- _REQUIRED ACTION_:
Copy the listing below exactly. Pictures stay out of it.

-=-=-=-=-

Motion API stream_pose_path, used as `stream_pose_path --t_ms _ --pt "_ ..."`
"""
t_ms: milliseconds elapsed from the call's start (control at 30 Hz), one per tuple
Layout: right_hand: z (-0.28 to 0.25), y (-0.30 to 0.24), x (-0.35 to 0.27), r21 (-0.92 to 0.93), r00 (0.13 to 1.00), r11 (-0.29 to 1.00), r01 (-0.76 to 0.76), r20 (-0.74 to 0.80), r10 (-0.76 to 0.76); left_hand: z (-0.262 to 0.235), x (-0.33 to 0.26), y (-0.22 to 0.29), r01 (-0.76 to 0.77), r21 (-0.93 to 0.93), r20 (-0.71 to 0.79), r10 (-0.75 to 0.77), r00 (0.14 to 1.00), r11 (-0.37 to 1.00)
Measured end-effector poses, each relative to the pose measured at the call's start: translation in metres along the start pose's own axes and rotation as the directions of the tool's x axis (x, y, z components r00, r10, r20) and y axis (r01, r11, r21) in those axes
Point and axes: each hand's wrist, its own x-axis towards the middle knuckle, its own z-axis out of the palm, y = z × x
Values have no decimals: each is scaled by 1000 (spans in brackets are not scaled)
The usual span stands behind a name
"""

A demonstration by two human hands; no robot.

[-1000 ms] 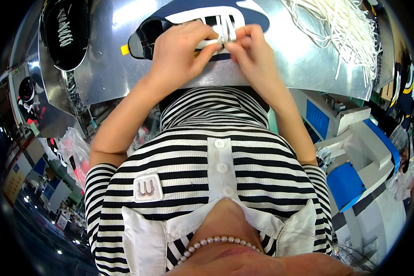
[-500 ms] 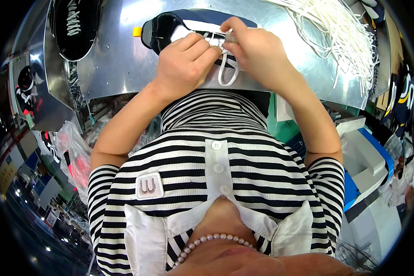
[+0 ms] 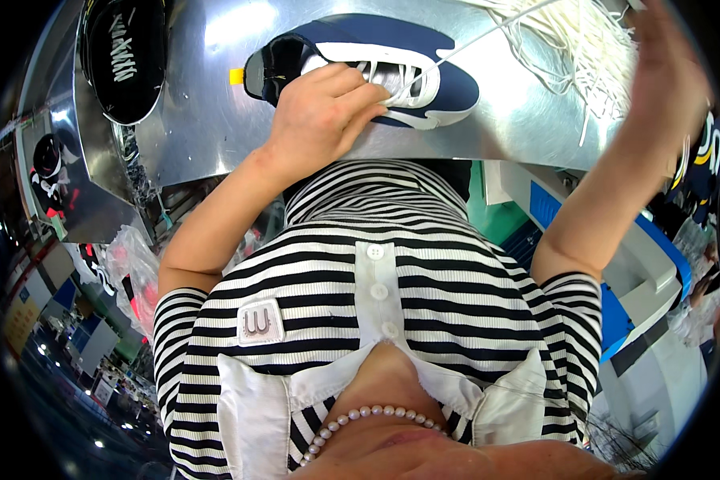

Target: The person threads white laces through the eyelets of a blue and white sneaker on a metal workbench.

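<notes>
Clearly the lacing of the navy shoe (image 3: 376, 68) is well under way: it lies on its side on the shiny metal desk (image 3: 208, 120) at the top centre of the frame, and white lace already crosses several of its eyelets in a neat ladder. The left hand (image 3: 324, 112) presses down over the shoe's opening, fingers curled around the upper and pinning the laced part near the tongue. From there a single white lace (image 3: 472, 44) runs taut toward the upper right of the frame, where the right hand (image 3: 664, 72) is raised high at the frame's edge; it seems to be drawing that strand through, though the fingers themselves sit at the rim and I cannot tell how they grip it. Judging by the long free length being pulled, at least the upper eyelets and any tidying of the ends are left to do. A loose heap of white laces (image 3: 584, 40) lies on the desk just beyond the shoe's toe, and a dark shoe (image 3: 124, 56) sits at the upper left, apart from the work.
</notes>
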Motion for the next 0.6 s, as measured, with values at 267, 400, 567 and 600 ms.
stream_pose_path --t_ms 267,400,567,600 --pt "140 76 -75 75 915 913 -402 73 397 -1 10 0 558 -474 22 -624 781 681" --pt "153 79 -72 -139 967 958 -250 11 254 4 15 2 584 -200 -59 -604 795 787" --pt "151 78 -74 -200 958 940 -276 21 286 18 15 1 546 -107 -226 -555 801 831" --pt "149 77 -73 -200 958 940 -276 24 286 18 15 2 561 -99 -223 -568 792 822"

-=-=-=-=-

- _RESPONSE_:
Motion API stream_pose_path, used as `stream_pose_path --t_ms _ --pt "_ ..."`
"""
t_ms: milliseconds elapsed from the call's start (control at 30 Hz), one per tuple
Layout: right_hand: z (-0.28 to 0.25), y (-0.30 to 0.24), x (-0.35 to 0.27), r21 (-0.92 to 0.93), r00 (0.13 to 1.00), r11 (-0.29 to 1.00), r01 (-0.76 to 0.76), r20 (-0.74 to 0.80), r10 (-0.76 to 0.76); left_hand: z (-0.262 to 0.235), x (-0.33 to 0.26), y (-0.22 to 0.29), r01 (-0.76 to 0.77), r21 (-0.93 to 0.93), r20 (-0.71 to 0.79), r10 (-0.75 to 0.77), r00 (0.14 to 1.00), r11 (-0.37 to 1.00)
Measured end-effector poses, each relative to the pose measured at the call's start: translation in metres along the start pose's own axes and rotation as the directions of the tool's x axis (x, y, z components r00, r10, r20) and y axis (r01, r11, r21) in those axes
Point and axes: each hand's wrist, its own x-axis towards the middle knuckle, its own z-axis out of the palm, y = z × x
Values have no decimals: each is scaled by 1000 (spans in brackets are not scaled)
The usual span stands behind a name
"""

A demonstration by two human hands; no robot.

[-1000 ms] 
[-500 ms] 
[+0 ms] 

Target: The person threads white laces through the eyelets of a blue and white sneaker on a metal workbench.

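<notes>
Clearly the lacing of the navy shoe (image 3: 376, 68) is well under way: it lies on its side on the shiny metal desk (image 3: 208, 120) at the top centre of the frame, and white lace already crosses several of its eyelets in a neat ladder. The left hand (image 3: 324, 112) presses down over the shoe's opening, fingers curled around the upper and pinning the laced part near the tongue. From there a single white lace (image 3: 472, 44) runs taut toward the upper right of the frame, where the right hand (image 3: 664, 72) is raised high at the frame's edge; it seems to be drawing that strand through, though the fingers themselves sit at the rim and I cannot tell how they grip it. Judging by the long free length being pulled, at least the upper eyelets and any tidying of the ends are left to do. A loose heap of white laces (image 3: 584, 40) lies on the desk just beyond the shoe's toe, and a dark shoe (image 3: 124, 56) sits at the upper left, apart from the work.
</notes>
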Motion for the next 0.6 s, as measured, with values at 267, 400, 567 and 600 ms.
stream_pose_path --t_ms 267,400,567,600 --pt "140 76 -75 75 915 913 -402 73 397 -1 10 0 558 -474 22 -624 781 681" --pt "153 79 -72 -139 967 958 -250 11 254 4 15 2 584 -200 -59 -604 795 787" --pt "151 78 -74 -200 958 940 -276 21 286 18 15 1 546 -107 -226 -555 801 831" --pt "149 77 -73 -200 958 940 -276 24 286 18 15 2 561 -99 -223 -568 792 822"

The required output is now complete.